You need to use FUTEX_AWAIT again after poll succeeds or SIGIO
(ie. it's oneshot).  Calling it while a futex is already outstanding
forgets about the old futex.

The reason for this method is that it's pretty convenient for
programs, and since each one pins a page down, tying that to a struct
file * means we have an implicit limit.

Code below.  Feedback welcome.
Rusty.
--
  Anyone who quotes me in their sig is an idiot. -- Rusty Russell.

Name: Waker can unpin page, rather than waiting process
Author: Rusty Russell
Status: Tested in 2.5.20
Depends: Futex/copy-from-user.patch.gz Futex/unpin-page-fix.patch.gz
Depends: Futex/waitq.patch.gz

D: This changes the implementation so that the waker actually unpins
D: the page.  This is preparation for the async interface, where the
D: process which registered interest is not in the kernel.

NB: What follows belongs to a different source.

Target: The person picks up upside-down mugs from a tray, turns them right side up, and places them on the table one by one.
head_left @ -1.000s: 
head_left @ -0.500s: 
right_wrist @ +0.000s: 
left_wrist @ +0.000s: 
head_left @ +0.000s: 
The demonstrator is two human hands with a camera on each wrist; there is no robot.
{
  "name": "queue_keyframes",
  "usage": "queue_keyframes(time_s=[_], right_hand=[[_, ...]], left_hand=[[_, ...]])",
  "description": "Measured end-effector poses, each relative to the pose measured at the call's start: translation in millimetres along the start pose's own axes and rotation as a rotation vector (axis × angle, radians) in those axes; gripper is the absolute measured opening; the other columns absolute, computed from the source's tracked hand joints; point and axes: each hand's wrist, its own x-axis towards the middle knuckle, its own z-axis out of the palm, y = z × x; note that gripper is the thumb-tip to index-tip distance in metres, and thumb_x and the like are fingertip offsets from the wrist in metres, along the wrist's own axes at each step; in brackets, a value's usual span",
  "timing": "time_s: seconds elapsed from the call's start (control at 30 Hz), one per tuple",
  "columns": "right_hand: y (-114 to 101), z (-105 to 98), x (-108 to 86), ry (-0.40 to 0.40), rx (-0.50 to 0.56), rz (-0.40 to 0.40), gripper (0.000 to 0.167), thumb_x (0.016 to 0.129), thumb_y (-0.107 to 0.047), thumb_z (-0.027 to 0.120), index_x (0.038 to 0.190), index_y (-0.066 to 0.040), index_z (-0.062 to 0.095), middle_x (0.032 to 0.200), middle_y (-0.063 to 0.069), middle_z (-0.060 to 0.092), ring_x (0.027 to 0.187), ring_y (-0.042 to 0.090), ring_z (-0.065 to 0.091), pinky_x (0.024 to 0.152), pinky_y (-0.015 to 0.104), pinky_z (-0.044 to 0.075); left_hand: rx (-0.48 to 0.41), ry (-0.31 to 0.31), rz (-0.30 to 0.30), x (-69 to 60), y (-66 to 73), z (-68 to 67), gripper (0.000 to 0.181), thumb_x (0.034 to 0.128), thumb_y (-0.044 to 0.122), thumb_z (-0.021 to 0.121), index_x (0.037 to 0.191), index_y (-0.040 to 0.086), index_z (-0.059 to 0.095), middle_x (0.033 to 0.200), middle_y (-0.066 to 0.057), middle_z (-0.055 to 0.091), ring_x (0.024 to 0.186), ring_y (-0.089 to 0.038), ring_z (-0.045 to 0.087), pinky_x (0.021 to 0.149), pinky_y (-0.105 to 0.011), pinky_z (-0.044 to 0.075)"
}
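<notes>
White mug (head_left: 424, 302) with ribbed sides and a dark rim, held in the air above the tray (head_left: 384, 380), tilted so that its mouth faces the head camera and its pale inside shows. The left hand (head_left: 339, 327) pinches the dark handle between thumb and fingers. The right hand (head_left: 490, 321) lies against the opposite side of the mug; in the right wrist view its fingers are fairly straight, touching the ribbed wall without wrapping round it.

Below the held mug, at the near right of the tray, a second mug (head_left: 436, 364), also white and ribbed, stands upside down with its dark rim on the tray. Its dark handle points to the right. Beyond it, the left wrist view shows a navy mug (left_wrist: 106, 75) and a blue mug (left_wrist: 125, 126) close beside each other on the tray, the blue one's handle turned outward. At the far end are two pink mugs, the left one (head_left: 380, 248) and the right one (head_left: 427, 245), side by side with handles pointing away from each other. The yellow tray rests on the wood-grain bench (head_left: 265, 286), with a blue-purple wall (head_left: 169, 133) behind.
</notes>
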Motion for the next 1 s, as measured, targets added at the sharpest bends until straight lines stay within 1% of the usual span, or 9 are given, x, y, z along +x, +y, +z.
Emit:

diff -urN -I \$.*\$ --exclude TAGS -X /home/rusty/devel/kernel/kernel-patches/current-dontdiff --minimal linux-2.5.20.19104/kernel/futex.c linux-2.5.20.19104.updated/kernel/futex.c
--- linux-2.5.20.19104/kernel/futex.c	Thu Jun  6 17:13:46 2002
+++ linux-2.5.20.19104.updated/kernel/futex.c	Thu Jun  6 17:14:30 2002
@@ -98,11 +98,13 @@
 		if (this->page == page && this->offset == offset) {
 			list_del_init(i);
 			tell_waiter(this);
+			unpin_page(this->page);
 			num_woken++;
 			if (num_woken >= num) break;
 		}
 	}
 	spin_unlock(&futex_lock);
+	unpin_page(page);
 	return num_woken;
 }
 
@@ -192,9 +194,10 @@
 	}
  out:
 	set_current_state(TASK_RUNNING);
-	/* Were we woken up anyway? */
+	/* Were we woken up anyway?  If so, it unpinned page. */
 	if (!unqueue_me(&q))
 		return 0;
+	unpin_page(page);
 	return ret;
 }
 
@@ -225,6 +228,7 @@
 	if (IS_ERR(page))
 		return PTR_ERR(page);
 
+	/* On success, these routines unpin the pages themselves. */
 	head = hash_futex(page, pos_in_page);
 	switch (op) {
 	case FUTEX_WAIT:
@@ -236,7 +240,8 @@
 	default:
 		ret = -EINVAL;
 	}
-	unpin_page(page);
+	if (ret < 0)
+		unpin_page(page);
 
 	return ret;
 }
Name: Asynchronous interface for futexes
Author: Rusty Russell
Status: Tested on 2.5.20
Depends: Futex/comment-fix.patch.gz Futex/copy-from-user.patch.gz
Depends: Futex/no-write-needed.patch.gz Futex/unpin-page-fix.patch.gz
Depends: Futex/waitq.patch.gz Futex/waker-unpin-page.patch.gz

D: This patch adds a FUTEX_AWAIT and /dev/futex, for attaching futexes
D: to file descriptors, which can be used with poll, select or SIGIO.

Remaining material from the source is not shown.